Rakken And Anr. vs Alagappudayan on 12 April, 1892

JUDGMENT
 

Best, J.
 

1. The District Judge dismissed the appeal on the ground that the document executed by the appellants "must be taken to be what it purports to be--an outright deed of sale," and that they "cannot be permitted to plead a contemporaneous oral agreement or arrangement under which it was to be treated as a mortgage."

2. The question of the admissibility of oral evidence to prove that an apparent sale is, in fact, a mortgage has been considered very fully in Baksu Lakshman v. Govinda Kanji I.L.R., 4 Bom., 594, and the rule "most consonant both to the statute law and to equity and justice" found to be that though a party, whether plaintiff or defendant, who sets up a contemporaneous oral agreement, as showing that an apparent sale was really a mortgage, shall not be permitted to start his case by offering direct parol evidence of such oral agreement, yet "if it appears clearly and unmiatakeably from the conduct of the parties that the transaction has been treated by them as a mortgage, the Court will give effect to it as a mortgage and not as a sale; and thereupon, if it be necessary to ascertain what were the terms of the mortgage, the Court will, for that purpose, allow parol evidence to be given of the original oral agreement."

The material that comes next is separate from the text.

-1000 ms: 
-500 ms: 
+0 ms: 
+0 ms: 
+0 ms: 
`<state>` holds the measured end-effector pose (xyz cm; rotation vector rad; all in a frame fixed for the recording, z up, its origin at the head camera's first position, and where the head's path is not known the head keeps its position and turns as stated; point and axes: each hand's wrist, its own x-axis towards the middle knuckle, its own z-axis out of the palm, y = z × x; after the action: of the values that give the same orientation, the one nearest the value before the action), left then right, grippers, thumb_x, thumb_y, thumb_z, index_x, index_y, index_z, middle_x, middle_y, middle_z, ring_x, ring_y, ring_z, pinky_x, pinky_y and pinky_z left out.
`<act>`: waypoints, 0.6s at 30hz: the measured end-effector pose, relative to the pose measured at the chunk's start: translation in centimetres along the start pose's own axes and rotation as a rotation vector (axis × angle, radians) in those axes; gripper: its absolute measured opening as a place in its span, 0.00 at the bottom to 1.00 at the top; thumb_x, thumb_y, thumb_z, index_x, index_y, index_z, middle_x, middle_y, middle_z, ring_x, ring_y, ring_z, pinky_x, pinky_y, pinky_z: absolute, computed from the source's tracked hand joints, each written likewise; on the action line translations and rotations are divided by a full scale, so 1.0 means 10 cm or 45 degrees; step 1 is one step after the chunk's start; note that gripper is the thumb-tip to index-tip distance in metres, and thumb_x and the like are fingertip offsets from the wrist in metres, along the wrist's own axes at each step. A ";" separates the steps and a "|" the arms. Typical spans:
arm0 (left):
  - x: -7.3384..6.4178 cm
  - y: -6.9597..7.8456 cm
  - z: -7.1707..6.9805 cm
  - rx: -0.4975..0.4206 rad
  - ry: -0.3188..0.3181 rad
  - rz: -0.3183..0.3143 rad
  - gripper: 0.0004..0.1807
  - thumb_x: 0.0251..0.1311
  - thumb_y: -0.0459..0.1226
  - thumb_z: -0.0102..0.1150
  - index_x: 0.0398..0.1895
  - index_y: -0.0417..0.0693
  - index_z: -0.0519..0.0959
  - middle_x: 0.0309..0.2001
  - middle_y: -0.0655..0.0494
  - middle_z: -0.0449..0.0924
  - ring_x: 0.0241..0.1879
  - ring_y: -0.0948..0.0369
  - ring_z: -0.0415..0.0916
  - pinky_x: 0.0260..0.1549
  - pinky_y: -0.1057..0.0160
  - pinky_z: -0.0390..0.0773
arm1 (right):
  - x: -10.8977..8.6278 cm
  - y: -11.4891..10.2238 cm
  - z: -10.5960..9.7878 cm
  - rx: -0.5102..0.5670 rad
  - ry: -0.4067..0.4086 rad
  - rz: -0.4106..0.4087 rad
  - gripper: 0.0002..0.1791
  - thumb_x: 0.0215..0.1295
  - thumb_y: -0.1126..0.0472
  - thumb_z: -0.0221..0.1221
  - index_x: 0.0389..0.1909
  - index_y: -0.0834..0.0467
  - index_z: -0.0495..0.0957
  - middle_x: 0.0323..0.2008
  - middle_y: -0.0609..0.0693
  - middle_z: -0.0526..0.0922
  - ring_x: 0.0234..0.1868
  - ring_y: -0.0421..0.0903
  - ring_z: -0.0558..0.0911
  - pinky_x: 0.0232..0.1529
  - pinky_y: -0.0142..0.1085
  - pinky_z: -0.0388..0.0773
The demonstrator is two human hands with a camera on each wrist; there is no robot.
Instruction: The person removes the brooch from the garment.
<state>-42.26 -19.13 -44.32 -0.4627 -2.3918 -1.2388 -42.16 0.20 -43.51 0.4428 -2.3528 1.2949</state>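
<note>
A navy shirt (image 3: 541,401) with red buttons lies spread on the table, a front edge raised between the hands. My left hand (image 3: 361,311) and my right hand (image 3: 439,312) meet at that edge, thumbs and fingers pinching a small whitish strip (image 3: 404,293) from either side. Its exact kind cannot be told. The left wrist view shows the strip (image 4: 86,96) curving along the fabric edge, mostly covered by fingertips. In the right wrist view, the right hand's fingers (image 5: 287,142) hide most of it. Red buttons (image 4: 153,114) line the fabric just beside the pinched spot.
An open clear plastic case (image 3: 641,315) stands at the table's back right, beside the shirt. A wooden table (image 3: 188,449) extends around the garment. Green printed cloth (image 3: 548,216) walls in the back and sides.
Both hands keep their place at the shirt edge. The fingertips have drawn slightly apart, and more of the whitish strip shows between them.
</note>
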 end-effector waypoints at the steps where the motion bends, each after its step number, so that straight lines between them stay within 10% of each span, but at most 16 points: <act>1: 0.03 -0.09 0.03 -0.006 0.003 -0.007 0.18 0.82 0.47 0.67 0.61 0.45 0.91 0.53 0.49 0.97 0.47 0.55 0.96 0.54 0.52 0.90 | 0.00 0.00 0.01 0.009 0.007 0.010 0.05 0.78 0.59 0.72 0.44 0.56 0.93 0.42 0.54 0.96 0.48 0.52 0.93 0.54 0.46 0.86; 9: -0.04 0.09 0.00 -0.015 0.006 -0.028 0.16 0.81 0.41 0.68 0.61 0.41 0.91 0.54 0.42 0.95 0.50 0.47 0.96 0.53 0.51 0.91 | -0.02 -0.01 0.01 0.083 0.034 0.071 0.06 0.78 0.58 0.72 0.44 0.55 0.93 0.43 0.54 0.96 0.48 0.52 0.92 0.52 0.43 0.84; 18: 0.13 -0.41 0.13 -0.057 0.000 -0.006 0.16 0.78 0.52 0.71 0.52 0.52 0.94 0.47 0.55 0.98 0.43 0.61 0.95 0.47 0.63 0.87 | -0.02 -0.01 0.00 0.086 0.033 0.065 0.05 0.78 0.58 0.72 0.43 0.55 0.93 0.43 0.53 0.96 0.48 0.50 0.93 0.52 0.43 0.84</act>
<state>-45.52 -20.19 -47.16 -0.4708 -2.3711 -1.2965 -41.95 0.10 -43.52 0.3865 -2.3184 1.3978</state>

3. The courts will not allow a rule, or even a statute, which was introduced with a view to suppressing fraud, to be used as a weapon or means of effecting a fraud [Lincoln v. Wright 4 De G. & J., 16].

4. The above decision of the Bombay High Court was approved and followed by Garth, C.J., and Mitter, J., in Hem Chunder Soor v. Kally Churn Das I.L.R., 9 Cal., 528, and by this Court in Venkatratnam v. Reddiah I.L.R., 13 Mad., 494.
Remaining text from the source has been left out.